Abundant research from California, SEC filings, and elsewhere show that consumers are more likely to default on high-interest loans. High-interest lenders often target Black and Latino communities with products that pull people into financial quicksand. These loans are not responsibly underwritten, as a credit union in the deep south analyzed rent-a-bank loans taken out by their members and documented “a clear disregard for borrowers’ ability to repay.”
Nearly every state has an interest rate cap. These limits are seriously undercut by the OCC rule, so it’s unsurprising that state officials are pushing back. Eight state attorneys general have sued over the rule, which was hastily proposed and approved in just 100 days. The District of Columbia attorney general has sued nonbank lenders trapping his constituents in debt through rent-a-bank loans.
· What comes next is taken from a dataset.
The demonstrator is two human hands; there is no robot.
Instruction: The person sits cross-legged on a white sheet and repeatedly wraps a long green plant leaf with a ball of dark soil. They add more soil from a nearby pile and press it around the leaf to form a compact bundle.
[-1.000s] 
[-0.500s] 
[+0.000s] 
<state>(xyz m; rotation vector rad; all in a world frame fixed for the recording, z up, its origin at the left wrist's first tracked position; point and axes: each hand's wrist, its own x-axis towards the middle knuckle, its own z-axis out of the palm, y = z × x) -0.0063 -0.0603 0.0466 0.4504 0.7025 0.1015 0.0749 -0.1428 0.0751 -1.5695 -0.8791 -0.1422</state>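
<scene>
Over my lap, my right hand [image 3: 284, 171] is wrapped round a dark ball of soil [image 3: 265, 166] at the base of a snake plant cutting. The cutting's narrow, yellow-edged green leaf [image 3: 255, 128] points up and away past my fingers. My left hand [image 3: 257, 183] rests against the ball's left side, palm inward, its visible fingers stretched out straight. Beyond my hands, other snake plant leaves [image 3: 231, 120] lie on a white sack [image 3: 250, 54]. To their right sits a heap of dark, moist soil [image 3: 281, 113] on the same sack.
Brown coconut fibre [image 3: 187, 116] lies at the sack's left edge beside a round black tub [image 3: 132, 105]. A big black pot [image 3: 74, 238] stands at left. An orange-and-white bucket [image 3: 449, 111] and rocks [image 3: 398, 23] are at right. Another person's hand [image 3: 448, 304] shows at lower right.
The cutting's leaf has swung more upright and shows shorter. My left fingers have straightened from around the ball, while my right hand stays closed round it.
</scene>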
He has alleged that OppFi and Elevate “misleadingly marketed high-cost loans” they made to thousands of D.C. residents.
A letter calling for Congress to rescind the rule was signed by a bipartisan group of 25 state attorneys general. The Conference of State Bank Supervisors (CSBS), which represents Republican and Democratic officials, sent Congress the same message, saying “the OCC should not erode state consumer rights and protections, particularly when it refuses to follow the process mandated by Congress to preempt those protections.”
The Biden administration has announced its support for the CRA resolution to repeal the rule, noting its harm to financial regulation and consumers. The House of Representatives now has an opportunity to help protect consumers by approving the measure and sending it to the President’s desk for his signature.